Data entries:
-- Opening Marker --

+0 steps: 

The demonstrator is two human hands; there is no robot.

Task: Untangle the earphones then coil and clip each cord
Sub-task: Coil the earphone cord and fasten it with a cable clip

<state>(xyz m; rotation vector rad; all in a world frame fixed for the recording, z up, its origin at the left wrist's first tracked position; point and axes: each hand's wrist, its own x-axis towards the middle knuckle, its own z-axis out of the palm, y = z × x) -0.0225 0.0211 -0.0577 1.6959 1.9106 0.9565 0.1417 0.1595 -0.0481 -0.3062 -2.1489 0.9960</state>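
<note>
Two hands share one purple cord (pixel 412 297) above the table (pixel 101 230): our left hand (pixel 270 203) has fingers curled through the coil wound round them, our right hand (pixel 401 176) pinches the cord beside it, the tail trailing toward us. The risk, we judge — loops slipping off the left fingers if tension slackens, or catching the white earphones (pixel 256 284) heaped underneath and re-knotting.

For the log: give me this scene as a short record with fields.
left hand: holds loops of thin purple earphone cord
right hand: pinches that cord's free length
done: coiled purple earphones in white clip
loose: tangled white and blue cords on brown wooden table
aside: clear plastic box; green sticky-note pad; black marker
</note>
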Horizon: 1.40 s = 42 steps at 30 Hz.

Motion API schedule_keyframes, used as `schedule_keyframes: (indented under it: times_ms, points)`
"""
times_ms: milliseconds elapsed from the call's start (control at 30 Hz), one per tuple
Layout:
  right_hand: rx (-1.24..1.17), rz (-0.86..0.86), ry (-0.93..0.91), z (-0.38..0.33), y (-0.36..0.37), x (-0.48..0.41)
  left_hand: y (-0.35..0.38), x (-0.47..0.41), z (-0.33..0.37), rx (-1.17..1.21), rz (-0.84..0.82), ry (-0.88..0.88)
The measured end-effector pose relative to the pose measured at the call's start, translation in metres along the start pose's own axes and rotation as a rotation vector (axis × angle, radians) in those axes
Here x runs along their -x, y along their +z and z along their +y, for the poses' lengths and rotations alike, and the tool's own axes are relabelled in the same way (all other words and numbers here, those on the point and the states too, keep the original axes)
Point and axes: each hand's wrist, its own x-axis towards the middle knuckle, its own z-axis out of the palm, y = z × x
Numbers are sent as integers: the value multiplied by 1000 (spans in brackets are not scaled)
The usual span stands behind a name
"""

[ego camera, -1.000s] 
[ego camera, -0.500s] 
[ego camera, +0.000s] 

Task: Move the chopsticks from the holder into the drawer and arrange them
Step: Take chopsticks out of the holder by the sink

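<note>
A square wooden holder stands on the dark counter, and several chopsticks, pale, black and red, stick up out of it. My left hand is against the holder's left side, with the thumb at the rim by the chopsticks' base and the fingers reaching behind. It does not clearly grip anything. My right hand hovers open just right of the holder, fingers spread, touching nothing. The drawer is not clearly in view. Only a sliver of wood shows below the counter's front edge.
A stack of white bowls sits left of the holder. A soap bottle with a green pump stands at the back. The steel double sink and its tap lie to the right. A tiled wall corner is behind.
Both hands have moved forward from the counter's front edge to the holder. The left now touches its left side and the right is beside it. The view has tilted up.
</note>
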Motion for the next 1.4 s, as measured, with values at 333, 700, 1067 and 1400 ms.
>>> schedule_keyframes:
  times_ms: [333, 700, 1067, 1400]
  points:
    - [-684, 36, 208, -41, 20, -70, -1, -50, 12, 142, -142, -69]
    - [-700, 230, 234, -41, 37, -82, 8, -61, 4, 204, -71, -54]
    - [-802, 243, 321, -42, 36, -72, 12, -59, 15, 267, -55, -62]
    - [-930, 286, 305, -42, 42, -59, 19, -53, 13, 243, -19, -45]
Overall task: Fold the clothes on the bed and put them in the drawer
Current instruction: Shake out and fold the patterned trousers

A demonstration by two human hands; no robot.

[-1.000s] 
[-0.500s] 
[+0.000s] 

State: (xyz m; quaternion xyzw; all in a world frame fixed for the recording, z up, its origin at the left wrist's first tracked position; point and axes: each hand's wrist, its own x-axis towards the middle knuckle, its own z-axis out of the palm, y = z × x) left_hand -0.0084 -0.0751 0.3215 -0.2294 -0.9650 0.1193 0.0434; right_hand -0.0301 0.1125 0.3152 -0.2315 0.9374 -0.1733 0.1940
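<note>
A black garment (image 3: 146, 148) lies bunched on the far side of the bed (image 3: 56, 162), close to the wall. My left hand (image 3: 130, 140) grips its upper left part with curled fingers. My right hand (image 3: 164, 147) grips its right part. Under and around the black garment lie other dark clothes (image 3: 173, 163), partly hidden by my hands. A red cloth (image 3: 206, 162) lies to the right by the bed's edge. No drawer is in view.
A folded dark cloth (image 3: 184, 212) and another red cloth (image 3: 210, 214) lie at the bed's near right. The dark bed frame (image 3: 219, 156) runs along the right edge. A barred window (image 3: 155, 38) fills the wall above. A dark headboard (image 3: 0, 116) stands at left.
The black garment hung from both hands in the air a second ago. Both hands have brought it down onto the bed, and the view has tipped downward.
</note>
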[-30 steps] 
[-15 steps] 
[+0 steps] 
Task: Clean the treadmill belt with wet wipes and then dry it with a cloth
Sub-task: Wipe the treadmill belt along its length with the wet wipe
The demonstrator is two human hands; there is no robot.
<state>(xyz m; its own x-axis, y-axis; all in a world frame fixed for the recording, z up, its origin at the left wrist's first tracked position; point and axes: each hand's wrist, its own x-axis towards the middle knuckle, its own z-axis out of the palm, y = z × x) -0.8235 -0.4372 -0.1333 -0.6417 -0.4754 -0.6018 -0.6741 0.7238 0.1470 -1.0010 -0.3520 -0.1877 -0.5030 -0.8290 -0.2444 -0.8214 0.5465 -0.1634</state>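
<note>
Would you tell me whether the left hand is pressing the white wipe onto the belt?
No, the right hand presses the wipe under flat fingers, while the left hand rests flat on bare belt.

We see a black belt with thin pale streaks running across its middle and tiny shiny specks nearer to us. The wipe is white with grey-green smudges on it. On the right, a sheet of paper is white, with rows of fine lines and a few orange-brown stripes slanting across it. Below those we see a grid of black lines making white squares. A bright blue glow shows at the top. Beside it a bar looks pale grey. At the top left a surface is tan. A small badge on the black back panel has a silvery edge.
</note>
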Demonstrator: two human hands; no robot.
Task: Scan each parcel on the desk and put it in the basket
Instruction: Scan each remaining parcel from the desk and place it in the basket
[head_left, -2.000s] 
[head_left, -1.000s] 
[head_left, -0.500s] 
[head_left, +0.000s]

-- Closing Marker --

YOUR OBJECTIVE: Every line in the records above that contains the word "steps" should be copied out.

SOLUTION:
+0 steps: 
Horizon: 1.40 s = 42 steps at 30 Hz.
[-30 steps] 
[-15 steps] 
[+0 steps] 

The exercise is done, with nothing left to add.